Source data
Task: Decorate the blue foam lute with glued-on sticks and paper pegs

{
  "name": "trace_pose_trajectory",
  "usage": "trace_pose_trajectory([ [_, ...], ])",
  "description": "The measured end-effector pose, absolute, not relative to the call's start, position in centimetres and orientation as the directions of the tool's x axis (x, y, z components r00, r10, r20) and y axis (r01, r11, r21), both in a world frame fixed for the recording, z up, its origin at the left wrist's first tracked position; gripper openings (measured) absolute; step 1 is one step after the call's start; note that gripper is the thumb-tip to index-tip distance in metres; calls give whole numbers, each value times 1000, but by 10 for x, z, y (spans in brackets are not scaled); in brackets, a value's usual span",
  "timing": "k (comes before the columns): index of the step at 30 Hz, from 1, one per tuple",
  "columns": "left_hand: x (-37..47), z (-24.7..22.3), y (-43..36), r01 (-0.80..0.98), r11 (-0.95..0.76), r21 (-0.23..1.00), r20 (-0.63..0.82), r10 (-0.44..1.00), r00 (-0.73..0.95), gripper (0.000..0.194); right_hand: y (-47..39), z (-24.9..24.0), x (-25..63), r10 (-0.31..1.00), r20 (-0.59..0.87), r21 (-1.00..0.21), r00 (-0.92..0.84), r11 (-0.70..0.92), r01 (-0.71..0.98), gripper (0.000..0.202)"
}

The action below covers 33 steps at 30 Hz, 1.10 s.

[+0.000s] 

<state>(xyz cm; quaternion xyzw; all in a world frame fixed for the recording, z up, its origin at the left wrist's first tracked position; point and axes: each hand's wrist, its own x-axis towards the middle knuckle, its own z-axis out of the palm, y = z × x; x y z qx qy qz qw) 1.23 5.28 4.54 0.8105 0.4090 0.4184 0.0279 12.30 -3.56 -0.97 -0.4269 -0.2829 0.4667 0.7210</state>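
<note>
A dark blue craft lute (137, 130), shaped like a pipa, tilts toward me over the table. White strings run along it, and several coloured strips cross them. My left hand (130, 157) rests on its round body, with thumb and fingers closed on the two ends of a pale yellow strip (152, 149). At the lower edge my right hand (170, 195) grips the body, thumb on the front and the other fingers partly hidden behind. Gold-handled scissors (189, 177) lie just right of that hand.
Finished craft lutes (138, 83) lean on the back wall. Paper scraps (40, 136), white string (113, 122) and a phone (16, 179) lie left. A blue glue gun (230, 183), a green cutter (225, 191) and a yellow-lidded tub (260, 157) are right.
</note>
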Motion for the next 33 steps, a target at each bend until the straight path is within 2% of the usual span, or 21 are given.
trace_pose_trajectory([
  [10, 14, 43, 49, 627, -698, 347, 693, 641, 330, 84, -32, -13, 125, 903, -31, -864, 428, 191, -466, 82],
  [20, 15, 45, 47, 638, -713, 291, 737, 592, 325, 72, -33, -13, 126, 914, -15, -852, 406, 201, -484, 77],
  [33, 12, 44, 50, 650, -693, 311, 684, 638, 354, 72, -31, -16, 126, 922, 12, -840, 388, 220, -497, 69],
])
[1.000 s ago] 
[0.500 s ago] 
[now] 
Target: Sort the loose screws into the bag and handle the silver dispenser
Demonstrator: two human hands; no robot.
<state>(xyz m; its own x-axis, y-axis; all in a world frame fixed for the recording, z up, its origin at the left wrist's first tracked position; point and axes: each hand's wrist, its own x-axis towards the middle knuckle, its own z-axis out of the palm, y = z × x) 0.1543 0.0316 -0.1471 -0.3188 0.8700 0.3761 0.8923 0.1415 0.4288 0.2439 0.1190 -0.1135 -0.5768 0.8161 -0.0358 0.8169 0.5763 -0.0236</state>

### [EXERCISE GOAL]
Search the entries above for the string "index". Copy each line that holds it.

### [TASK RESULT]
  "description": "The measured end-effector pose, absolute, not relative to the call's start, position in centimetres and orientation as the directions of the tool's x axis (x, y, z components r00, r10, r20) and y axis (r01, r11, r21), both in a world frame fixed for the recording, z up, its origin at the left wrist's first tracked position; gripper openings (measured) absolute; step 1 is one step after the call's start; note that gripper is the thumb-tip to index-tip distance in metres; calls give whole numbers, each value times 1000, but by 10 for x, z, y (spans in brackets are not scaled); in brackets, a value's usual span",
  "timing": "k (comes before the columns): index of the step at 30 Hz, from 1, one per tuple",

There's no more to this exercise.